Thu Feb 1 04:33:09 CET 2007

(my response is a bit late, I needed some time to come up with a good  
answer to your objections)

On Tue, 30 Jan 2007 16:48:54 +0100, Greg Falcon <veloso at verylowsodium.com>  
wrote:

> On 1/30/07, Jan Kanis <jan.kanis at phil.uu.nl> wrote:
>> On the other hand, are there really any good reasons to choose the  
>> current
>> semantics of evaluation at definition time?
>
> While I sympathize with the programmer that falls for this common
> Python gotcha, and would not have minded if Python's semantics were
> different from the start (though the current behavior is cleaner and
> more consistent), making such a radical change to such a core part of
> the language semantics now is a very bad idea for many reasons.

It would be a py 3.0 change. Other important stuff is going to change as  
well. This part of python is IMO not that much part of the core that it  
can't change at all. Especially since the overwhelming majority of all  
uses of default args have immutable values, so their behaviour isn't going  
to change anyway. (judging by the usage in the std lib.)
Things like list comprehension and generators were a much greater change  
to python, drastically changing the way an idiomatic python program is  
written. They were added in 2.x because they could be implementen backward  
compatible. With python 3.0, backward compatibility isn't so important  
anymore. The whole reason for python 3.0's existance is to fix backward  
incompatible stuff.

>> What I've heard basically
>> boils down to two arguments:
>> - "let's not change anything", i.e. resist change because it is change,
>> which I don't think is a very pythonic argument.
>
> The argument here is not "let's not change anything because it's
> change," but rather "let's not break large amounts of existing code
> without a very good reason."  As has been stated here by others,
> making obsolete a common two-line idiom is not a compelling enough
> reason to do so.

py3k is going to break large ammounts of code anyway. This pep certainly  
won't break the most of it. And there's gonna be an automatic py2 -> py3  
refactoring tool, that can catch any possible breakage from this pep as  
well.

> Helping out beginning Python programmers, while well-intentioned,
> doesn't feel like enough of a motivation either.  Notice that the main
> challenge for the novice programmer is not to learn how default
> arguments work -- novices can learn to recognize and write the idiom
> easily enough -- but rather to learn how variables and objects work in
> general.
[snip]
> At some point in his Python career, a novice is going to have to
> understand why b "changed" but d didn't.  Fixing the default argument
> "wart" doesn't remove the necessity to understand the nature of
> mutable objects and variable bindings in Python; it just postpones the
> problem.  This is a fact worth keeping in mind when deciding whether
> the sweeping change in semantics is worth the costs.

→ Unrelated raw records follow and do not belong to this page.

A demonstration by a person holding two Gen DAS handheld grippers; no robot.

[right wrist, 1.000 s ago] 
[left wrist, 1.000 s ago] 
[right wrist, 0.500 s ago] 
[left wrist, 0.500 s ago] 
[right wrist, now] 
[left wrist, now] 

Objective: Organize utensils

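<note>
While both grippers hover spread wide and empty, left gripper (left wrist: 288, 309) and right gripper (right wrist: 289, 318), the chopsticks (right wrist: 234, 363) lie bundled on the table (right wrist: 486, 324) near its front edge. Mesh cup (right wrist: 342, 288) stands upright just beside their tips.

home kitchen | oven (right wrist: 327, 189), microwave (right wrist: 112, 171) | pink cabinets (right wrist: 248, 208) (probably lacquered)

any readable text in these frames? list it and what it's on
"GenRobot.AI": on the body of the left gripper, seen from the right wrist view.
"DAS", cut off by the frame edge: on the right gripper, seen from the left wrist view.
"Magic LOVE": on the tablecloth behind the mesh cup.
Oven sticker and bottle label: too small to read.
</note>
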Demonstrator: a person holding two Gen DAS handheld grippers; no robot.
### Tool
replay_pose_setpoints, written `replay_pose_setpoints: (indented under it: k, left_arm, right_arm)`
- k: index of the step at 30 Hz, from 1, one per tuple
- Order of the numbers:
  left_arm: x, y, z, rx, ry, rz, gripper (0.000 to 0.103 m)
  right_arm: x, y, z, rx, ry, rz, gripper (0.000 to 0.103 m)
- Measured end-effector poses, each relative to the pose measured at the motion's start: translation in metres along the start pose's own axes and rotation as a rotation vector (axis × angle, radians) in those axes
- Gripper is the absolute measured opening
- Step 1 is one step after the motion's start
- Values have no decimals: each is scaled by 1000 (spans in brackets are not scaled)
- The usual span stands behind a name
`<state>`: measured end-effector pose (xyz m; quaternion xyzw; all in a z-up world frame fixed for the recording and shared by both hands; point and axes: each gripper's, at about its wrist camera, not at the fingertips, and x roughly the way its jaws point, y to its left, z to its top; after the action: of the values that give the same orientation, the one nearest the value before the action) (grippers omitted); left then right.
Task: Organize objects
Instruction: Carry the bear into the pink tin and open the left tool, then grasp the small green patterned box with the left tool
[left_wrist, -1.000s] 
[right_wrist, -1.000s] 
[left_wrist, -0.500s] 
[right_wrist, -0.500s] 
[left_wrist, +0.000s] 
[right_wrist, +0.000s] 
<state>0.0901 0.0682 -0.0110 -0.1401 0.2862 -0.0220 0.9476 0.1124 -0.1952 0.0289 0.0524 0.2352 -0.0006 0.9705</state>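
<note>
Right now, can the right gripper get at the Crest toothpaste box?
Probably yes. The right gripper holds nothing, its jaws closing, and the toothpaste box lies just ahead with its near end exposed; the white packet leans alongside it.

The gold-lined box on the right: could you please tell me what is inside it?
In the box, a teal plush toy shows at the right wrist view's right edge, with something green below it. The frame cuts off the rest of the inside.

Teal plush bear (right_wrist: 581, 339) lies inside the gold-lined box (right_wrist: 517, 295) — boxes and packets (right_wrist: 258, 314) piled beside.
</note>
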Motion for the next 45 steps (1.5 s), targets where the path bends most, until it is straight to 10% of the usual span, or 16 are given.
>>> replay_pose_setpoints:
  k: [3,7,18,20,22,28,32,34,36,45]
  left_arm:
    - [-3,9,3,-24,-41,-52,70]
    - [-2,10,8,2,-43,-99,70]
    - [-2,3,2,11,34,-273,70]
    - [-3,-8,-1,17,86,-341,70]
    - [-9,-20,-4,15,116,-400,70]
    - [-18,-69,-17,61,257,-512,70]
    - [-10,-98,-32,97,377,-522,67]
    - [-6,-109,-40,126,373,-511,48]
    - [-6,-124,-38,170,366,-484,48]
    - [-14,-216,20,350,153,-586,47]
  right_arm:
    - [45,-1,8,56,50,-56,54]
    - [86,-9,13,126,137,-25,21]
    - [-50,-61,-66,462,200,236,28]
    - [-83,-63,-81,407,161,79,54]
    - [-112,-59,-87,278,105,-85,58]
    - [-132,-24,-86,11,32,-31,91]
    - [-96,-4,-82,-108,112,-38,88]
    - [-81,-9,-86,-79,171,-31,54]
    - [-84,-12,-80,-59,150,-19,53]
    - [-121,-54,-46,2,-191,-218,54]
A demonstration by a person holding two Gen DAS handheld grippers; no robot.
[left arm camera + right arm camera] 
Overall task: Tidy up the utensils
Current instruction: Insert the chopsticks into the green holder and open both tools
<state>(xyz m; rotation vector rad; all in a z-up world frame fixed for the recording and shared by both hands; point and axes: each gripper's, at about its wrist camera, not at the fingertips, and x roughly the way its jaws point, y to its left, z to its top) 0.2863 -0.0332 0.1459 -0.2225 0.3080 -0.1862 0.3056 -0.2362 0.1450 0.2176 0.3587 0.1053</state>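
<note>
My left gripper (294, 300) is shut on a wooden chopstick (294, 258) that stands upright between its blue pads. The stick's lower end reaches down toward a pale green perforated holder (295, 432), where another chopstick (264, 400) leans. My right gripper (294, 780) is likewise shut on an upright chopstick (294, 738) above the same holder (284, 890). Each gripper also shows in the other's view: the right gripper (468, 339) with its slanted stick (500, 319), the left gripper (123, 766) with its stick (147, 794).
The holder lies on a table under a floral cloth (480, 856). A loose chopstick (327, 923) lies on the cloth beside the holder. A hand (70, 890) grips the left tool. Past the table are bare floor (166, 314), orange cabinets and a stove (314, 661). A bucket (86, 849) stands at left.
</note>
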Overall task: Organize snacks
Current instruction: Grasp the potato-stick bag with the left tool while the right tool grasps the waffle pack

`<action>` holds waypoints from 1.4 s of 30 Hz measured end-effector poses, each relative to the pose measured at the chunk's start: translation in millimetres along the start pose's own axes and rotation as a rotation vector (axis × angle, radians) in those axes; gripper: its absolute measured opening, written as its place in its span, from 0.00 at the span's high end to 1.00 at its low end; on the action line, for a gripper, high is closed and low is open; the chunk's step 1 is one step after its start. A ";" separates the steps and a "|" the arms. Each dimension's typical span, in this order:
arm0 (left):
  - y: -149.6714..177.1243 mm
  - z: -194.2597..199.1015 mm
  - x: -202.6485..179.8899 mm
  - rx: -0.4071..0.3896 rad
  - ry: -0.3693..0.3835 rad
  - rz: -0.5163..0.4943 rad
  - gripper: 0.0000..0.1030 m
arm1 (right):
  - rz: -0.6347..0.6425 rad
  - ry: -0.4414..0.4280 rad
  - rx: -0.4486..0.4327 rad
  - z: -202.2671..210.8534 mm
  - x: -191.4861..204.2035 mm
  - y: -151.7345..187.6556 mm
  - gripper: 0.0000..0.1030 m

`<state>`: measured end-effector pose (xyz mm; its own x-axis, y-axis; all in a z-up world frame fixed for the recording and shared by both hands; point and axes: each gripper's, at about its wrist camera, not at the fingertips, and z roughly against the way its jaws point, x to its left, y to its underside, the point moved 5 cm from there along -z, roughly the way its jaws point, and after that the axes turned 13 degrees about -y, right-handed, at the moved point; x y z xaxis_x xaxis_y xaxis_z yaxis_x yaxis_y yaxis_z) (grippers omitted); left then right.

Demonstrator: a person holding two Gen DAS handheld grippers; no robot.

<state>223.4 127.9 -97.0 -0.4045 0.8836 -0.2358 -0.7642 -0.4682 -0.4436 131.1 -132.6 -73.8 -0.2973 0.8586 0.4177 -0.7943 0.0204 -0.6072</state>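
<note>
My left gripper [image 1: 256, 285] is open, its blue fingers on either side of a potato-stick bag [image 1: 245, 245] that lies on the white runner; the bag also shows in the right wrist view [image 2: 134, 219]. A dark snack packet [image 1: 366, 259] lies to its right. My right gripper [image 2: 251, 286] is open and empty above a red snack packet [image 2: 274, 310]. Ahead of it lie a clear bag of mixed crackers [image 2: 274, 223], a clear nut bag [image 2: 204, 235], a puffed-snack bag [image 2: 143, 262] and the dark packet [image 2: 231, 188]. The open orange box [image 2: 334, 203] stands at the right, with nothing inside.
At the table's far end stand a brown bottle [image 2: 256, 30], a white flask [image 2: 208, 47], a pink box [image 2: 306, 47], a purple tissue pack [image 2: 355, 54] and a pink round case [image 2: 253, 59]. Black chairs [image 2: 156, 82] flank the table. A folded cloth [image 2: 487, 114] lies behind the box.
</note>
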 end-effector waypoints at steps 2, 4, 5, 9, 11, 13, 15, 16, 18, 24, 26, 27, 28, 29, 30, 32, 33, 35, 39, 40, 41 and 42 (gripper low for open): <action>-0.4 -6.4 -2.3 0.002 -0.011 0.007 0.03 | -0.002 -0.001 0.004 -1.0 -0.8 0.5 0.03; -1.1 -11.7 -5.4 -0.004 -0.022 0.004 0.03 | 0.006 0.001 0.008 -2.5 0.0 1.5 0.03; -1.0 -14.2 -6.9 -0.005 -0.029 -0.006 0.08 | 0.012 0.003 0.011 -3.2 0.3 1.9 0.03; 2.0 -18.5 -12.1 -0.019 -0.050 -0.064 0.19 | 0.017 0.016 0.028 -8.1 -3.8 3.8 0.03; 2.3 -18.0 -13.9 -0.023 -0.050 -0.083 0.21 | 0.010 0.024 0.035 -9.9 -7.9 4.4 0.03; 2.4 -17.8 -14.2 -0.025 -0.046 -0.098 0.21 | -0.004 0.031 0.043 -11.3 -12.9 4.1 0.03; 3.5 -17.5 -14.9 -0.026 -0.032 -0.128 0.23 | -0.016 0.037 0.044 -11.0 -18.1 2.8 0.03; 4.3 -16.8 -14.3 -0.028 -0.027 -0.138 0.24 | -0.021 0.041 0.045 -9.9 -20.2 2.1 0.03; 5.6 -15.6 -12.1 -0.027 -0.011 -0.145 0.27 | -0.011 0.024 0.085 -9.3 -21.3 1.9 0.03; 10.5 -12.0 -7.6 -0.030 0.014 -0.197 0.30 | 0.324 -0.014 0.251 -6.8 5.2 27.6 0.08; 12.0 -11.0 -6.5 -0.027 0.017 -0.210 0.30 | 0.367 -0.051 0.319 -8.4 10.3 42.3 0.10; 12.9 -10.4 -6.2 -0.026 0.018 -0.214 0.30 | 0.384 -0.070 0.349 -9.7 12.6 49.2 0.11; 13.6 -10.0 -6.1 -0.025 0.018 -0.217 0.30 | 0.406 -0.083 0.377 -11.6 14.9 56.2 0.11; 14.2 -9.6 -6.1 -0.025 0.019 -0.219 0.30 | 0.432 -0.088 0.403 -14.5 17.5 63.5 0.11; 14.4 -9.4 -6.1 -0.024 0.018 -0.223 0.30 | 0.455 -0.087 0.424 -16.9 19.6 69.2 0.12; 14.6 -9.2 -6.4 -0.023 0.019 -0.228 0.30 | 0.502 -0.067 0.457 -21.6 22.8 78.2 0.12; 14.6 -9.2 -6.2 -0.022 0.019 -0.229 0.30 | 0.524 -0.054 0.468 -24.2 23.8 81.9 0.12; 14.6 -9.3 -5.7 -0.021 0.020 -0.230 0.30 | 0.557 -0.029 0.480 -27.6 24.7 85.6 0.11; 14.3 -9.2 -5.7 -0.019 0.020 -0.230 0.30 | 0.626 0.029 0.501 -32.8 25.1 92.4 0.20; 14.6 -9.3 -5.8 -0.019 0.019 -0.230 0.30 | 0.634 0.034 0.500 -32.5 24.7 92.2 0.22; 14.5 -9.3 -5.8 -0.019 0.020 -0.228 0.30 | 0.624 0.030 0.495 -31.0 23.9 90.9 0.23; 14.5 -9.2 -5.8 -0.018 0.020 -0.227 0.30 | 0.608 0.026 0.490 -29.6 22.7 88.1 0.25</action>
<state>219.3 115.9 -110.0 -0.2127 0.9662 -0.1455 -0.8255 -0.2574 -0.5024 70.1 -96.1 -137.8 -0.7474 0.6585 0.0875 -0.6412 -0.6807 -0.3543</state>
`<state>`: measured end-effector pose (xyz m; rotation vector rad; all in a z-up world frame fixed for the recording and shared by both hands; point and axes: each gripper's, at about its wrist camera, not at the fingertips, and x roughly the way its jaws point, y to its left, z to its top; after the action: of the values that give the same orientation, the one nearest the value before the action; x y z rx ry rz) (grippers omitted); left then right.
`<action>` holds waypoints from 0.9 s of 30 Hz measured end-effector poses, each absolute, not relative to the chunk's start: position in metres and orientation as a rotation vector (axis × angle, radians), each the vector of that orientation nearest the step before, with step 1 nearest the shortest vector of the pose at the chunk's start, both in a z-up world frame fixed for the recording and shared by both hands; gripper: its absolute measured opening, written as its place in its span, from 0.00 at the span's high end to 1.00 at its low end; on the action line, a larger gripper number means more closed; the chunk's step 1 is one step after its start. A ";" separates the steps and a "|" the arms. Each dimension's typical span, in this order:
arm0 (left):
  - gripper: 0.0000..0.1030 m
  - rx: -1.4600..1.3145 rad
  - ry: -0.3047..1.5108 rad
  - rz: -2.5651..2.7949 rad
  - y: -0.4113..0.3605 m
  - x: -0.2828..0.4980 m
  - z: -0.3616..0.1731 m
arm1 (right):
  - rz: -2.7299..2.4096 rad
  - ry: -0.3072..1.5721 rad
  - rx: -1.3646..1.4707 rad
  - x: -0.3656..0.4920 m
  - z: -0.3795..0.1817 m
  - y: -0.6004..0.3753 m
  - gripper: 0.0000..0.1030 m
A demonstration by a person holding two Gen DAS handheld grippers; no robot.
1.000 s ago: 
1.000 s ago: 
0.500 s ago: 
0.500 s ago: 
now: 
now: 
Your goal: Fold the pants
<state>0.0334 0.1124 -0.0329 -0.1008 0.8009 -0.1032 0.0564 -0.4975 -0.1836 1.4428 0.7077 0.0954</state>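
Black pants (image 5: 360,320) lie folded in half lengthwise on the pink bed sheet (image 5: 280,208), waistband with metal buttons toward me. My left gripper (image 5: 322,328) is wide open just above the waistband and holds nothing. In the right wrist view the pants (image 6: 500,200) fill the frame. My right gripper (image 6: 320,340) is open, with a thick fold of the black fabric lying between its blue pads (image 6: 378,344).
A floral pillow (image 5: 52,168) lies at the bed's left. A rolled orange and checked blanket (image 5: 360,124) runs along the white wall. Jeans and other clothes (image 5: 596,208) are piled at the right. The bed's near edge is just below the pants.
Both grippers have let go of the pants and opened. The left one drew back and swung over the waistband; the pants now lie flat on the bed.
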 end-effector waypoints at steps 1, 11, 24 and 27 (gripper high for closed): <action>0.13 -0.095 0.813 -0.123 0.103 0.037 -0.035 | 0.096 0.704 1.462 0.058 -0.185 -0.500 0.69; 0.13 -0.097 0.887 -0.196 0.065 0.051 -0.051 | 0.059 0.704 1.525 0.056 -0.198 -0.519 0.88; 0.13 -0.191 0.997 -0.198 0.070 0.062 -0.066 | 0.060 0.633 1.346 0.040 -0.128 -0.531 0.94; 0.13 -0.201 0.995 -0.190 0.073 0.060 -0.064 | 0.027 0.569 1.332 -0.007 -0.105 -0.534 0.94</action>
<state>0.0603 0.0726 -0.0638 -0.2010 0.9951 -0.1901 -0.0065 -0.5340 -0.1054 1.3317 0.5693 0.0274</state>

The change was never intended to prevent newbies from learning about  
pythons object model. There are other ways to do that. But keeping a  
'wart' because newbies will learn from it seems like really bad reasoning,  
language-design wise.

>> - Arguments based on the assumption that people actually do make lots of
>> use of the fact that default arguments are shared between function
>> invocations, many of which will result in (much) more code if it has to  
>> be
>> transformed to using one of the alternative idioms. If this is true, it  
>> is
>> a valid argument. I guess there's still some stdlib grepping to do to
>> decide this.
>
> Though it's been decried here as unPythonic, I can't be the only
> person who uses the idiom
> def foo(..., cache={}):
> for making a cache when the function in question does not rise to the
> level of deserving to be a class object instead.  I don't apologize
> for finding it less ugly than using a global variable.

How often do you use this compared to the x=None idiom?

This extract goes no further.